### What to do
Only lines with the word "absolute" belong in the answer; copy them from the records below.

··· Data in this exercise

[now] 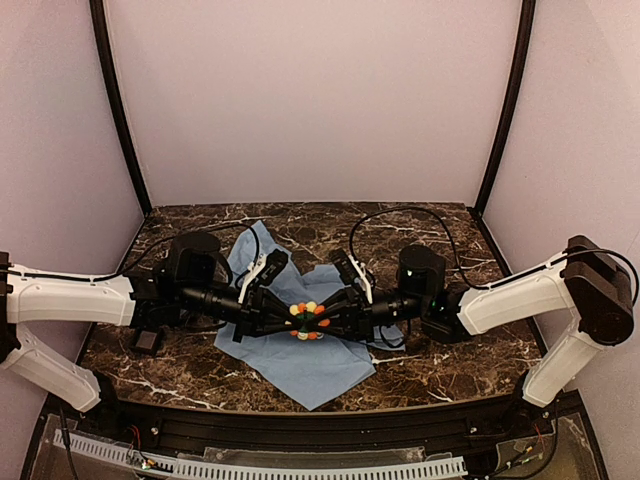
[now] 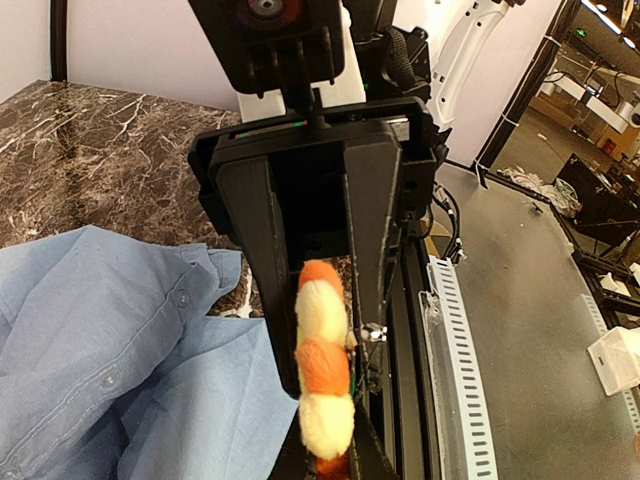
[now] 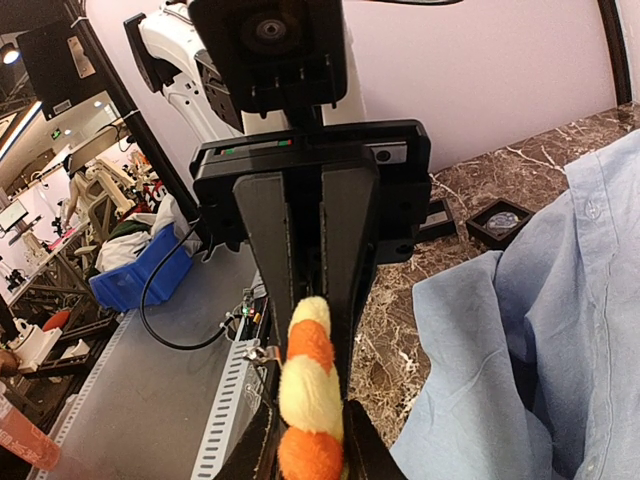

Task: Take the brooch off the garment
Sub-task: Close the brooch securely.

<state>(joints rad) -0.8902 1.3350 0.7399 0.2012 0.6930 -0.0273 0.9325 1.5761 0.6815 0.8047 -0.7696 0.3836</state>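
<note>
The small flower-shaped brooch (image 1: 308, 320) of orange, yellow and red rounded petals is shown at the centre of the overhead view. It is held between two opposed grippers over the large light blue thin-fabric garment (image 1: 300, 365), which is spread from 11 o'clock to 6 o'clock of it on the dark veined marble table (image 1: 440, 360). The right gripper (image 1: 328, 318), entering from 3 o'clock, is seen clamped on the brooch, its fingers flanking the petals edge-on in the right wrist view. The left gripper (image 1: 289, 318), at 9 o'clock, is pressed fully together at the brooch's edge. What is pinched there cannot be told, and whether the pin passes through the cloth is hidden. The risk is judged to lie in opposed pulling. If the clasp is unopened, the thin fabric could be torn or dragged upward. If the soft petals are squeezed unevenly, the brooch could be lost from the grip and dropped among the folds.
</note>
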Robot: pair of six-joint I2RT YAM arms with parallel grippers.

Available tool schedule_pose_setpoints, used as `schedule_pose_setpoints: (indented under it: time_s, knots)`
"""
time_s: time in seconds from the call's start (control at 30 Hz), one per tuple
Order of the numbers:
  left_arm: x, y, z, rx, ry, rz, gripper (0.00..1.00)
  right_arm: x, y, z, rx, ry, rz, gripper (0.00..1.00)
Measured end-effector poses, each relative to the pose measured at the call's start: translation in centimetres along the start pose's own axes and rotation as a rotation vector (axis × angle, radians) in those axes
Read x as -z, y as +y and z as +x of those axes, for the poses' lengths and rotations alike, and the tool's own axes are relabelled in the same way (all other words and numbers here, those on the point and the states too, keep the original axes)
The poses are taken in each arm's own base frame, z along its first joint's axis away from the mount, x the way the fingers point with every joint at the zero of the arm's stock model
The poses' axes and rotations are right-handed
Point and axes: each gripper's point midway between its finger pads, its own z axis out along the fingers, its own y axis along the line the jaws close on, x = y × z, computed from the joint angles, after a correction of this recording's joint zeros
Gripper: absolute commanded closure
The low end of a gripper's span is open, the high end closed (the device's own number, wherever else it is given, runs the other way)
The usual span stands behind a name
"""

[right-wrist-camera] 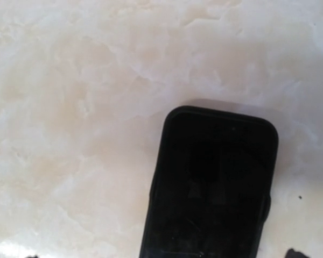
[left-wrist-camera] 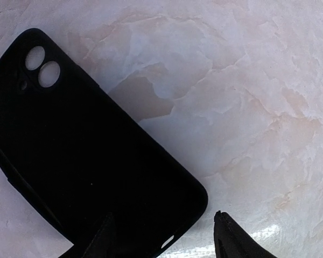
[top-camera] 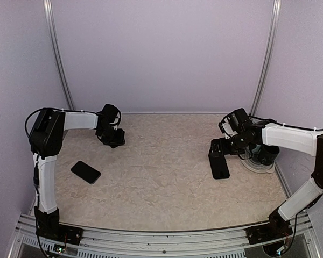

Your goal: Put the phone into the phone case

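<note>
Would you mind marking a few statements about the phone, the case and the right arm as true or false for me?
1. The phone already sits inside the case. False: they lie apart, the case on the left side and the phone on the right.
2. The table shows through the camera holes in the case. True.
3. The right gripper holds the phone up in the air. False: its jaws are open and the phone lies flat on the table.
4. The table has a pale marbled pattern. True.
</note>
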Motion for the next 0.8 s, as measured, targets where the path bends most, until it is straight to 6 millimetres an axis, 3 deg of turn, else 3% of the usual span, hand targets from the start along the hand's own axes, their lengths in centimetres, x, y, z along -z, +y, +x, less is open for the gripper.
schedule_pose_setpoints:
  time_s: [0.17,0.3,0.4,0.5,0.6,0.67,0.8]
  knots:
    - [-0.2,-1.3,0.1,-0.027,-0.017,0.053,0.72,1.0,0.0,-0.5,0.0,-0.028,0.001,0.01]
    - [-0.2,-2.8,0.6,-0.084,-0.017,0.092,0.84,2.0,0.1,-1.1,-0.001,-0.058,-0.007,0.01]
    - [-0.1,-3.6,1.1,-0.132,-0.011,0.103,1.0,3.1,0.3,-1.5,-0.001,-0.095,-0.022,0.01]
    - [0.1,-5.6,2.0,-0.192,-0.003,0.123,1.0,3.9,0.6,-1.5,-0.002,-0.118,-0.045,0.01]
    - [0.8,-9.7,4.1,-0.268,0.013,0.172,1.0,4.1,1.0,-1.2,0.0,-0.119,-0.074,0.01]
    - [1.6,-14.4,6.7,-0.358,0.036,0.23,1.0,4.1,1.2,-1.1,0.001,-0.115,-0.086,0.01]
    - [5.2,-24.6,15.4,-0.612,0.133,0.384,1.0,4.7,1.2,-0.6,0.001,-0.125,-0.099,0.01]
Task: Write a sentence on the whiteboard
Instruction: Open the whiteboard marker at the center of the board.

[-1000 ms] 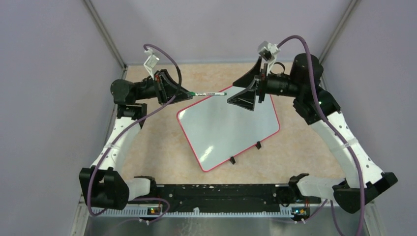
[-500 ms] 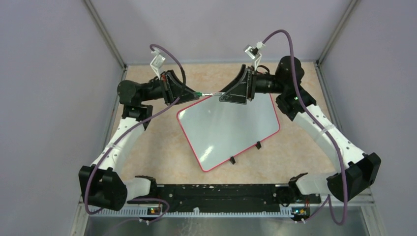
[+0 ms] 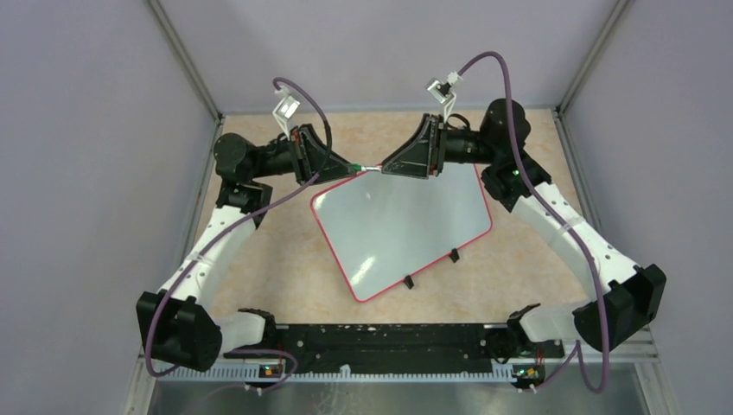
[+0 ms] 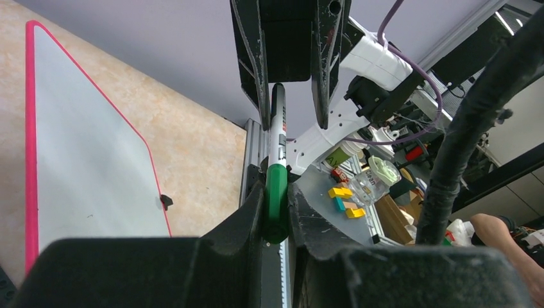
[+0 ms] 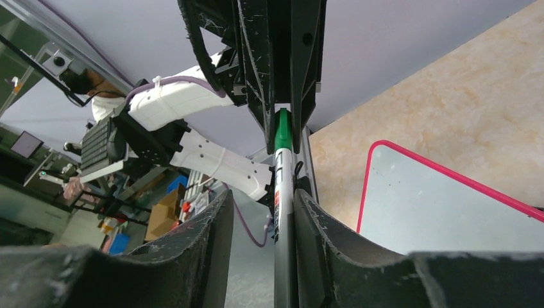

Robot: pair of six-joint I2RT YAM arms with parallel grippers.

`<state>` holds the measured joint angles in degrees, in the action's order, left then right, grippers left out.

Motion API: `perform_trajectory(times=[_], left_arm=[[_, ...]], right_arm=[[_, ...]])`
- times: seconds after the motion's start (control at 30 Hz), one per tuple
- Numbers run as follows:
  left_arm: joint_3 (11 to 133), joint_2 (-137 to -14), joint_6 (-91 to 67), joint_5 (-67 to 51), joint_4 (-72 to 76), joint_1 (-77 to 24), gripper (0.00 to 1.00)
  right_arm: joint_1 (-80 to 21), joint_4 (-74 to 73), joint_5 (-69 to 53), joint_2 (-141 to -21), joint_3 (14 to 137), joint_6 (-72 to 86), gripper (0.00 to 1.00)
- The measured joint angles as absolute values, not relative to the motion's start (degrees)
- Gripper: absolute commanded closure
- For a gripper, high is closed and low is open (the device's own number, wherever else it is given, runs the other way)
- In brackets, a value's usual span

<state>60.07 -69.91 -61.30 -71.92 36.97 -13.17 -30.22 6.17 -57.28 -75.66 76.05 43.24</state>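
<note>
overhead view: two robot arms meet tip to tip in the air above the far edge of the whiteboard [image 3: 406, 216], w/ a marker [image 3: 368, 168] held level between them. the left gripper [image 4: 276, 199] is clamped on the marker's green cap [image 4: 277, 183]. the right gripper [image 5: 262, 205] straddles the white barrel: its jaws stand apart, w/ a gap showing on at least one side of the pen, so it isn't pinching yet.

the whiteboard lies flat on the tan table [image 3: 285, 259], turned at an angle, approx. in the middle btwn the arms. it has a pink-red rim and two small black clips [image 3: 430, 267] on its near edge. the surface looks blank, and no sentence is visible on it.

step in hand, as i read it: uncapping the pen, prep before any writing, so the task is barely begun.

next move prob. calls for the right jaws to shut firmly on the barrel, then both arms to pull straight apart along the pen's length so the cap slides off w/o bending or dropping it. after that the tip must come down to the board.
</note>
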Motion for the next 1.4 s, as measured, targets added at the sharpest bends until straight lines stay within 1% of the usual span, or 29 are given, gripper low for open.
perform_trajectory(times=[0.3,0.4,0.6,0.73,0.87,0.93,1.1,1.17,1.23,1.4], left_arm=[[60.75,-69.91,-59.61,-71.50,34.46,-13.98,1.00],[60.75,-69.93,-59.53,-71.00,34.30,-14.02,1.00],[60.75,-69.93,-59.75,-70.00,34.83,-14.02,1.00],[60.90,-69.89,-58.00,-69.73,33.08,-14.02,1.00],[60.97,-69.63,-56.80,-69.60,31.66,-14.02,1.00],[60.97,-69.45,-56.64,-69.60,31.48,-14.02,1.00],[60.97,-69.38,-56.64,-69.58,31.29,-14.04,1.00],[60.97,-69.36,-56.64,-69.58,31.29,-14.06,1.00],[60.97,-69.36,-56.64,-69.58,31.29,-14.06,1.00],[60.84,-69.17,-56.64,-69.47,31.22,-14.09,1.00]], right_arm=[[-31.99,4.54,-56.47,-76.14,76.05,40.62,0.63],[-32.56,3.97,-56.42,-76.60,76.05,40.21,0.59],[-33.10,3.22,-56.47,-76.69,76.05,39.99,0.59],[-33.10,2.87,-56.16,-76.69,76.05,39.62,0.65],[-33.08,2.44,-55.51,-76.99,76.05,39.59,0.76],[-33.06,2.55,-55.42,-77.41,76.05,39.83,0.77],[-32.93,2.55,-55.44,-77.69,76.05,40.36,0.77],[-32.95,2.55,-55.46,-77.69,76.05,40.53,0.72],[-32.93,2.55,-55.53,-77.69,76.07,40.64,0.70],[-32.93,2.57,-55.51,-77.69,76.18,40.71,0.71]])
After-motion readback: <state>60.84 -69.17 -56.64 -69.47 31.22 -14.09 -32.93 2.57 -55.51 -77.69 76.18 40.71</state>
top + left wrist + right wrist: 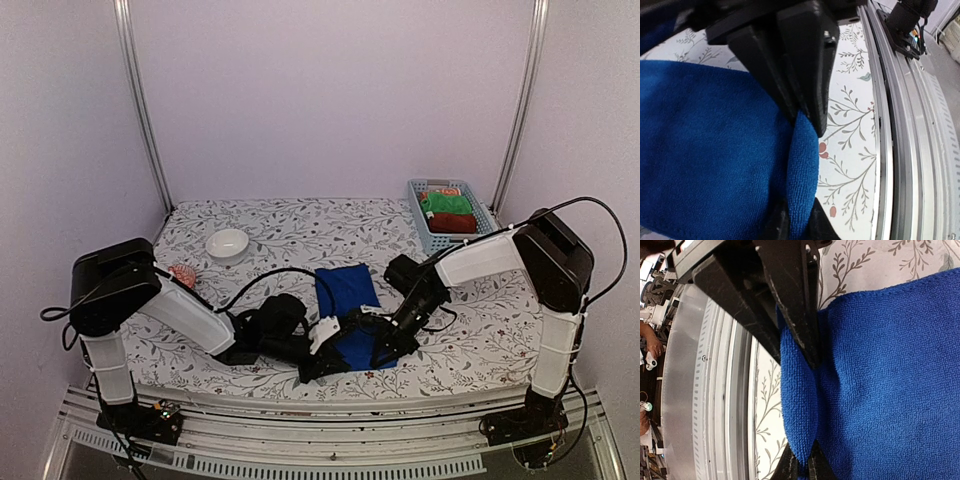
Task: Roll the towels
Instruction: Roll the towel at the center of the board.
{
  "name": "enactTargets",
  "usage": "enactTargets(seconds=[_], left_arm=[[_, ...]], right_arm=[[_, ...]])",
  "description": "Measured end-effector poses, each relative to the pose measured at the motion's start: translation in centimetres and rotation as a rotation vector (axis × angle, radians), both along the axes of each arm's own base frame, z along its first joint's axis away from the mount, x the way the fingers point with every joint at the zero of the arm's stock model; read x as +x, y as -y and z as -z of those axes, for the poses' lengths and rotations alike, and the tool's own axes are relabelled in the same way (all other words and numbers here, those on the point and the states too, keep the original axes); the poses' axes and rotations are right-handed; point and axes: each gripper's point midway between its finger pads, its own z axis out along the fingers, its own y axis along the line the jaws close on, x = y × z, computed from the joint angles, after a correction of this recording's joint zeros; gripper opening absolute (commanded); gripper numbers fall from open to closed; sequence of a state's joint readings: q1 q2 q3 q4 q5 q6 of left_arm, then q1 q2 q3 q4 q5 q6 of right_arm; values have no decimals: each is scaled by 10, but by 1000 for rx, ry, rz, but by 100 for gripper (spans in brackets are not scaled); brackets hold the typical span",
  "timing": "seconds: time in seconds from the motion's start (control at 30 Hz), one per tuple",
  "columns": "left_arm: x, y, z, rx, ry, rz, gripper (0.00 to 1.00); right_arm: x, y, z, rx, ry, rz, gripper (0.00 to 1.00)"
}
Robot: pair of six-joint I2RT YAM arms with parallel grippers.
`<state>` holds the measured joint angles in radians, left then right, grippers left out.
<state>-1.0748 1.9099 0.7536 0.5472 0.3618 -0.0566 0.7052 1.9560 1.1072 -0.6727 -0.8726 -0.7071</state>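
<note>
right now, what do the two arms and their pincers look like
The left arm and right arm share a build: white boxy link covers, bulky black joint housings, thin black cables looping loose alongside. The left pincer and right pincer are matte black, each with two flat fingers tapering to wedge tips.

top: overhead, whole table (300,225) | wrists: close-up, both on blue towel (715,150) (890,365) edge
</note>
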Motion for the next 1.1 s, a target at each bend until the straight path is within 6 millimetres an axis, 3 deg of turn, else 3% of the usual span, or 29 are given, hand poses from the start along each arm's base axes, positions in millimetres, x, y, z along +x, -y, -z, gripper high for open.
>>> enactTargets(seconds=[0.3,0.43,0.67,0.93,1.1], left_arm=[[10,-5,-1,-23,-200,-9,2],[13,-6,12,-16,-312,-3,0],[19,-10,11,-60,-475,-8,1],[23,-15,11,-49,-563,-55,27],[26,-35,1,13,-511,-159,37]], right_arm=[[3,2,2,11,-97,-5,5],[9,1,11,-12,-192,10,5],[16,-1,14,-59,-395,61,5],[19,-4,11,-133,-566,127,4],[20,-4,12,-164,-600,160,4]])
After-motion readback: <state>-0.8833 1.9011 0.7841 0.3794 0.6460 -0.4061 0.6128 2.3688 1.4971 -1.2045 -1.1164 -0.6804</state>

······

### Solution to this task
Gripper: absolute commanded closure
- The measured joint angles as absolute values, not relative to the motion's start (degrees)
- Gripper: absolute commanded closure
  "description": "Measured end-effector poses, each relative to the pose measured at the motion's start: translation in centimetres and rotation as a rotation vector (axis × angle, radians), both along the axes of each arm's own base frame, z along its first joint's axis away from the mount, x the way the fingers point with every joint at the zero of the arm's stock model; read x as +x, y as -y and z as -z of those axes, for the poses' lengths and rotations alike, and the tool's own axes are relabelled in the same way (all other words and numbers here, those on the point and the states too, keep the original axes); the poses' axes and rotations are right-handed; point and axes: each gripper's point midway between its finger pads, its own z axis out along the fingers, its own y axis along the line the jaws close on, x = y × z, computed from the joint angles, after a correction of this recording's joint zeros; gripper opening absolute (commanded); gripper numbers fall from open to closed; sequence of a state's joint readings: q1 q2 q3 q4 q5 q6 of left_arm, then q1 q2 q3 q4 q5 q6 of right_arm; values have no decimals: each is scaled by 10, but by 1000 for rx, ry, rz, but by 100 for gripper (spans in brackets are not scaled); brackets hold the typical span",

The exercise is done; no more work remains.